• _Goal of the exercise_
Check each line of the material below for "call" and copy those where it appears.

• _Source data_
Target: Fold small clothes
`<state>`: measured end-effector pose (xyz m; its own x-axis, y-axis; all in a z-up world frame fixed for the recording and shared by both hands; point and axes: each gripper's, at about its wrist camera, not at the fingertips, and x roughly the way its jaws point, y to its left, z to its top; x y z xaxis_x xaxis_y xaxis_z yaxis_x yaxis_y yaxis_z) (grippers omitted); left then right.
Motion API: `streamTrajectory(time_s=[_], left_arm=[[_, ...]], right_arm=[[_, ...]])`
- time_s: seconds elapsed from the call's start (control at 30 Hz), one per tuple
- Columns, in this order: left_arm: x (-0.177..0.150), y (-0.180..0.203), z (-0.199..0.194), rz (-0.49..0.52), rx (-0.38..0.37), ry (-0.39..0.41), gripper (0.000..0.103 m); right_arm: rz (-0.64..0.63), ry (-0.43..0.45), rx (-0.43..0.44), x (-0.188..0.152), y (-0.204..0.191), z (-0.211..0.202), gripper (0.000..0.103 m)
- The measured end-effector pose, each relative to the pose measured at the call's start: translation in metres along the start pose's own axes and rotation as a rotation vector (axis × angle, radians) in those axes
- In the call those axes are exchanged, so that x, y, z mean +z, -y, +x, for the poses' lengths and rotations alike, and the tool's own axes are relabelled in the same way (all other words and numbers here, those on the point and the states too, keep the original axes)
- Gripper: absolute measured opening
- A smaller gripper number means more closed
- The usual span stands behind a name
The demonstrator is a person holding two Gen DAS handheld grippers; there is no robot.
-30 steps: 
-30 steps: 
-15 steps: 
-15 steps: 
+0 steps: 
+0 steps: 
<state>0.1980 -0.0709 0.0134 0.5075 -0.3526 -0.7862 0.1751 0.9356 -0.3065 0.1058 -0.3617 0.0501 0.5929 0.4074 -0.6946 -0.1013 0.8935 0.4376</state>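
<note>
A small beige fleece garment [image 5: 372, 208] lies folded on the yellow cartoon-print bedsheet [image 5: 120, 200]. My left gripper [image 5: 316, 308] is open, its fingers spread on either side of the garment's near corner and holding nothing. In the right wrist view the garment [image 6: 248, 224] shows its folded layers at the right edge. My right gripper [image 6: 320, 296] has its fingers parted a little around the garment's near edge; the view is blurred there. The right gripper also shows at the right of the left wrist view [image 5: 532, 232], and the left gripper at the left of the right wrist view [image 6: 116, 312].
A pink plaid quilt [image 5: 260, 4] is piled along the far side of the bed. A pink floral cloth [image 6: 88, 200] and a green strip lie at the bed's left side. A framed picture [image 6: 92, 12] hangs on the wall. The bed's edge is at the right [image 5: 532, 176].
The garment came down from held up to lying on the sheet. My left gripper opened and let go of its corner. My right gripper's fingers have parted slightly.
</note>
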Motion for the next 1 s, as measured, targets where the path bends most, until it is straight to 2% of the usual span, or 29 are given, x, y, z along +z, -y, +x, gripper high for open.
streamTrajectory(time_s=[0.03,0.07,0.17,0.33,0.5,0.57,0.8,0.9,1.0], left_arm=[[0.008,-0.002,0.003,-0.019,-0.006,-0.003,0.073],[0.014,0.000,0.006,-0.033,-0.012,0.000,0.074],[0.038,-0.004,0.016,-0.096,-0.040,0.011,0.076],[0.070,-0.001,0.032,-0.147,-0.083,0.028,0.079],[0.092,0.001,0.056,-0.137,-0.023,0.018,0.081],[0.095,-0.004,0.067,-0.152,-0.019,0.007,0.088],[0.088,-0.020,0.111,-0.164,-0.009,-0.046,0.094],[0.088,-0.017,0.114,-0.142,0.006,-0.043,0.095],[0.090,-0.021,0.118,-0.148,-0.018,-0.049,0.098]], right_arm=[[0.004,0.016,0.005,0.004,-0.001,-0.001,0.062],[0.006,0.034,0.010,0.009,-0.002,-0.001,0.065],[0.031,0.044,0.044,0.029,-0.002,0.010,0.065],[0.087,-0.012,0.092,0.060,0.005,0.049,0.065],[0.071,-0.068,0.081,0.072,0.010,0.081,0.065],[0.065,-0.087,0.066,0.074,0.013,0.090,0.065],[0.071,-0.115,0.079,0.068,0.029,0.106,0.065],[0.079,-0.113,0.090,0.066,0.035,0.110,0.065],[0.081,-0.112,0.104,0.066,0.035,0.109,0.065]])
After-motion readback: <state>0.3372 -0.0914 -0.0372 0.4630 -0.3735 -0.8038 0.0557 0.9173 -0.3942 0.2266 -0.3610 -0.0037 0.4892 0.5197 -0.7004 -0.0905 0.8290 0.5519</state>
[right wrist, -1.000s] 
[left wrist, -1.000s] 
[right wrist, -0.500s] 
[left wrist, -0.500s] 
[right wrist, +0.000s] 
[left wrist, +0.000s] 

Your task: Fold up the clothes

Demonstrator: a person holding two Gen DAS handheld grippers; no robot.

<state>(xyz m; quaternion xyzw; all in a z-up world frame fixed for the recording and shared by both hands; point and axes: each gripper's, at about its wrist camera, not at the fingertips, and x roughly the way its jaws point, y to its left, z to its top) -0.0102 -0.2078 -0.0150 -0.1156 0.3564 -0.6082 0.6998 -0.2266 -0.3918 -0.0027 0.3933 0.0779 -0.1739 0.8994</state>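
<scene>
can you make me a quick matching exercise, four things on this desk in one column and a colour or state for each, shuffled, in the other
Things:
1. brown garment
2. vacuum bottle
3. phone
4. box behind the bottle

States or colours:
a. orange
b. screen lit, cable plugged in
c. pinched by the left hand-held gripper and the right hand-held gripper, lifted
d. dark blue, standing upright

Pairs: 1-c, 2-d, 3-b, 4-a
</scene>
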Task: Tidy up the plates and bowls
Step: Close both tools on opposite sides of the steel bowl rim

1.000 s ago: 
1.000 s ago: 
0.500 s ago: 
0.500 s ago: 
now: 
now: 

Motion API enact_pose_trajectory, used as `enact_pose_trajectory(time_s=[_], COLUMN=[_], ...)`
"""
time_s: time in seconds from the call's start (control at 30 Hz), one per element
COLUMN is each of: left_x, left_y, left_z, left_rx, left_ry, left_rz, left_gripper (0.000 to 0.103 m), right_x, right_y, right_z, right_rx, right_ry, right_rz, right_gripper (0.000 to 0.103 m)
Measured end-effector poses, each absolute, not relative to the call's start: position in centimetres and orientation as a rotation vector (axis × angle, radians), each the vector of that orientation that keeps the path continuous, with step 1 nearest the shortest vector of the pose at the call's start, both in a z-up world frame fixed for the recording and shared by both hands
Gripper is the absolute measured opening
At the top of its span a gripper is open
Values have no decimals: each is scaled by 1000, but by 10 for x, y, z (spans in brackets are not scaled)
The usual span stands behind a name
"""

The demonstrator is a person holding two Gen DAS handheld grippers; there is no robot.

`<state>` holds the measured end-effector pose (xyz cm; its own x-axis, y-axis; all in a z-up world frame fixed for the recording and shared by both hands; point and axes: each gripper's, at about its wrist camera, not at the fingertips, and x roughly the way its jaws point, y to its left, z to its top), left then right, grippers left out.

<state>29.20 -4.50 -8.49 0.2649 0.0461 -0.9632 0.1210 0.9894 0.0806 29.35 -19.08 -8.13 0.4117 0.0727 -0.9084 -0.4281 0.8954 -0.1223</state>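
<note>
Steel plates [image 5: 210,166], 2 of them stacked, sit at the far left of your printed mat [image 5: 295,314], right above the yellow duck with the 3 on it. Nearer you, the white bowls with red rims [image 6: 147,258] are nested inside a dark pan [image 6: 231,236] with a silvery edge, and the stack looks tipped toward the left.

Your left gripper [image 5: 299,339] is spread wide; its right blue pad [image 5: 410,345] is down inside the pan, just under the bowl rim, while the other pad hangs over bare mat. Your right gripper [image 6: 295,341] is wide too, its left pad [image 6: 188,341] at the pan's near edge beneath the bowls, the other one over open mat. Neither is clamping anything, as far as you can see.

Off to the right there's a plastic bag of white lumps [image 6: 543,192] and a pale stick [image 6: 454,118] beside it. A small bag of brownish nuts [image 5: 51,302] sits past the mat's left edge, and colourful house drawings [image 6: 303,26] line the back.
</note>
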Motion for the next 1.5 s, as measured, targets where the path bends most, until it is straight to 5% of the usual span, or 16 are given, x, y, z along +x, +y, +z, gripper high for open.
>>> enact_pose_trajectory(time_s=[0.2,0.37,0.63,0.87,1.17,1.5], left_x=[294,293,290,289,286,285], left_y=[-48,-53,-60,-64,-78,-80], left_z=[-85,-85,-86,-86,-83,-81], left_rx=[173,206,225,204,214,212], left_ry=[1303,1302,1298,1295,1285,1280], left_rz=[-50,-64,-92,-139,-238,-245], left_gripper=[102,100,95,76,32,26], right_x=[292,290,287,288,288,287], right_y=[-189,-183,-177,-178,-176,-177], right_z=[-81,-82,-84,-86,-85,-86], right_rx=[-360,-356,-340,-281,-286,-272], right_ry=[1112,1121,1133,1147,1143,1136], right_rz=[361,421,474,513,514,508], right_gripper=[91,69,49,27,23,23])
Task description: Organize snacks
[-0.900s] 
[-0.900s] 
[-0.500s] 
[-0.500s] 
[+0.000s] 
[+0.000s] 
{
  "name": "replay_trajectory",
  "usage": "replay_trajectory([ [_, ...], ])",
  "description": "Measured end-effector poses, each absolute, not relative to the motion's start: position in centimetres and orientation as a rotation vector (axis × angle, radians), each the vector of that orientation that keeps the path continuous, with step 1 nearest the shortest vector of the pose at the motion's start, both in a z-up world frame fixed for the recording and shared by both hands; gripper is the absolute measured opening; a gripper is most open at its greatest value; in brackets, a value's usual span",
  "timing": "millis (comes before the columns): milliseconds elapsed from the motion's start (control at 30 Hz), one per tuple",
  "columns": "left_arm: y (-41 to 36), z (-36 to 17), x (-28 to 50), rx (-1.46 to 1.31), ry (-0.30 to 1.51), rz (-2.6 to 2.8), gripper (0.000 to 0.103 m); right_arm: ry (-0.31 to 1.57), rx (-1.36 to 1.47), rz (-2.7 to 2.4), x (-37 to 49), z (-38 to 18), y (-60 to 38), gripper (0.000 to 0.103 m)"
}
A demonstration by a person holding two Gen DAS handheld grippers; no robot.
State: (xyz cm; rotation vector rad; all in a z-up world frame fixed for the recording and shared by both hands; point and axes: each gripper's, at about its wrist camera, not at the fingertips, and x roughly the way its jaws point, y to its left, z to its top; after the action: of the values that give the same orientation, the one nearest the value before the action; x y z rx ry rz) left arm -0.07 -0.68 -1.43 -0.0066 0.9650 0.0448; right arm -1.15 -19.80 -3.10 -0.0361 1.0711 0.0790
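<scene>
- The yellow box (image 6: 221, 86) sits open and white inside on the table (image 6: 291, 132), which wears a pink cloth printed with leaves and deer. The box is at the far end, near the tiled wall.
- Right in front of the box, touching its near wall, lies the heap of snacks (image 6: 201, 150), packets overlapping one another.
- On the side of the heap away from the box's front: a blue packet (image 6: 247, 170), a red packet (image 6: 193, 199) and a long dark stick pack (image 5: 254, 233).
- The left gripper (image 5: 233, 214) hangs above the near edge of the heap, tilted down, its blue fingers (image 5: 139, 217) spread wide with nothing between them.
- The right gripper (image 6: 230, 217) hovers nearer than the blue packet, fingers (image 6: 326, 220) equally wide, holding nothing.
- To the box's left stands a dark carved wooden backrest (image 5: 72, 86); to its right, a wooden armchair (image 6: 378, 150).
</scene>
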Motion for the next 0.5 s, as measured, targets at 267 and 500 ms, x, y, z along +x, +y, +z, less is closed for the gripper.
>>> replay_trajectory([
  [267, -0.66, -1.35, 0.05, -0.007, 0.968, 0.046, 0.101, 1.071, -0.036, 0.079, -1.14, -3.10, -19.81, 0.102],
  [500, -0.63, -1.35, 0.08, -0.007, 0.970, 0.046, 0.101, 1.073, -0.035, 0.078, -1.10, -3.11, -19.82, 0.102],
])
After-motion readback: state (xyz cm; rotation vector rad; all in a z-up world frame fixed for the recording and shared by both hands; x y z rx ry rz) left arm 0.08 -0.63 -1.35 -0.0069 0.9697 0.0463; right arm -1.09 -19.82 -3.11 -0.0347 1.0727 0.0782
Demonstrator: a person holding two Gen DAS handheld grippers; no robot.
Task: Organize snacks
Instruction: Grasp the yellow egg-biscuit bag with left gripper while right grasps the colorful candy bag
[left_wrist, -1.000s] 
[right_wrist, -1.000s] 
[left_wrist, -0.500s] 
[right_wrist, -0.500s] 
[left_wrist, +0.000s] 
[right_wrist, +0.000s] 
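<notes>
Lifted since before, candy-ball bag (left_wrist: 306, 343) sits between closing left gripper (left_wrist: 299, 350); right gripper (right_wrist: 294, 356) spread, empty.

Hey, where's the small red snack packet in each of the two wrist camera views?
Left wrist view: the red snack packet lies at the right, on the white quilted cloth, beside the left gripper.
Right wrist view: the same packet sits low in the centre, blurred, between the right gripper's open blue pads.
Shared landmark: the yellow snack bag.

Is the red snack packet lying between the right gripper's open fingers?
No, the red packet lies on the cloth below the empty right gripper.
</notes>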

• _Response to this exercise_
- time_s: seconds elapsed from the call's start (control at 30 Hz), one per tuple
- The measured end-effector pose, each relative to the pose measured at the call's start: translation in metres along the start pose's own axes and rotation as a rotation vector (axis × angle, radians) in those axes
- In the call those axes are exchanged, so that x, y, z mean +z, -y, +x, for the poses' lengths and rotations alike, and the tool's own axes are relabelled in the same way (all other words and numbers here, those on the point and the states too, keep the original axes)
time_s: time in seconds from the call's start (control at 30 Hz), one per element
Measured end-effector poses, each absolute, not relative to the call's start: position in centimetres and orientation as a rotation vector (axis × angle, radians), each the vector of that orientation that keeps the path continuous, with step 1 nearest the shortest vector of the pose at the call's start, both in a z-up world frame fixed for the recording and shared by both hands

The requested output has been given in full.